**What is required**
Report how many lines below contain the word "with". Give only the number.

**Data below**
_ _ _ _ _ _ _

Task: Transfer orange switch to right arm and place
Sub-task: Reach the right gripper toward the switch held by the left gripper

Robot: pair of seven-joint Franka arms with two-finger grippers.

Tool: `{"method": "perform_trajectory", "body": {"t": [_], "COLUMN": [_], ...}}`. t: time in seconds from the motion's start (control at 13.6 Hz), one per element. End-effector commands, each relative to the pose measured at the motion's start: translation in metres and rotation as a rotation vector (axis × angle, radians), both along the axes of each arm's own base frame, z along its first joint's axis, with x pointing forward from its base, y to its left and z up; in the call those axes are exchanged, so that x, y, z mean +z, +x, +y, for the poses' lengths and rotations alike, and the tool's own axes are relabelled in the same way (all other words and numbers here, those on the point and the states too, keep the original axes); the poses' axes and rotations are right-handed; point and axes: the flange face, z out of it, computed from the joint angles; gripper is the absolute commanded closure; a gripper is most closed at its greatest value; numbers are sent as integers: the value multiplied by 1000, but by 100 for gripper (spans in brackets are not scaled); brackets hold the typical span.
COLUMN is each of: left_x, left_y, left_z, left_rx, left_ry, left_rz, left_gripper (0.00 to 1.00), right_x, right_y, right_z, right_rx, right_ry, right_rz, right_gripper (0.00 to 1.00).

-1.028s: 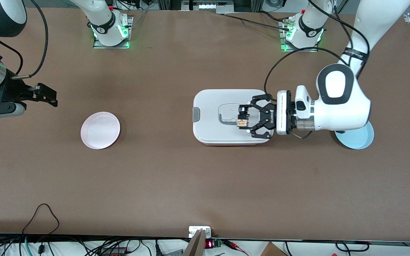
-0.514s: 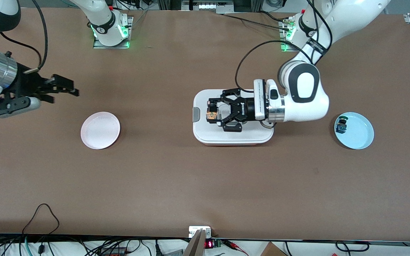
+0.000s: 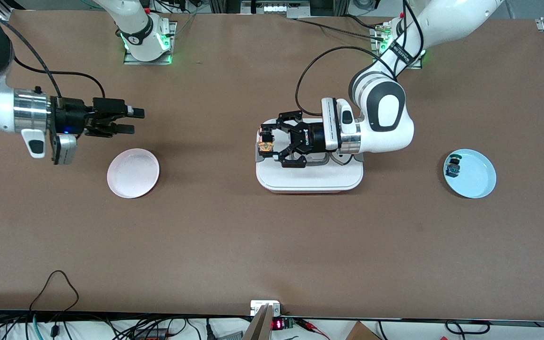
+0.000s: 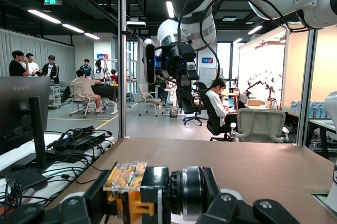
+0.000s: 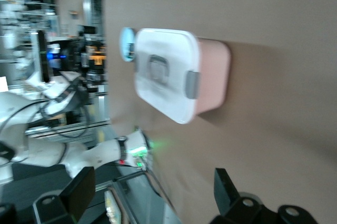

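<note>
Left gripper level over white box, clamping orange switch; right gripper spread wide, empty.

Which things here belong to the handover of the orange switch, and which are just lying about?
Part of the job:
- orange switch, held in the shut left gripper over the white lidded box
- right gripper, open, above the table near the pink plate

Just lying about:
- blue plate
- blue-green switch on it

High front camera faces both arms; wrist cameras look level — all share the lidded box.
</note>
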Motion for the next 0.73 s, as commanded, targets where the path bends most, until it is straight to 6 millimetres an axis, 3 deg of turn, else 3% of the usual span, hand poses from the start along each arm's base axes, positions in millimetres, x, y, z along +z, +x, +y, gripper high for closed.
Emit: {"method": "perform_trajectory", "body": {"t": [0.0,0.22,0.37,0.44,0.66], "left_x": [1,0,-3,-3,-4], "left_y": [1,1,1,0,1], "left_z": [-1,0,0,-1,0], "left_rx": [25,26,26,24,26], "left_ry": [-15,-14,-14,-15,-15], "left_rz": [-15,-14,-8,-8,-8], "left_gripper": [91,90,90,90,90], "right_x": [-43,-71,-86,-86,-86], "right_y": [-4,-13,-25,-30,-39], "right_z": [22,71,119,142,184], "right_rx": [4,-66,-140,-165,-214], "right_ry": [220,392,472,493,489], "right_rz": [-59,-69,-103,-116,-126], "right_gripper": [0,0,0,0,0]}}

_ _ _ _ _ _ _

**Output**
2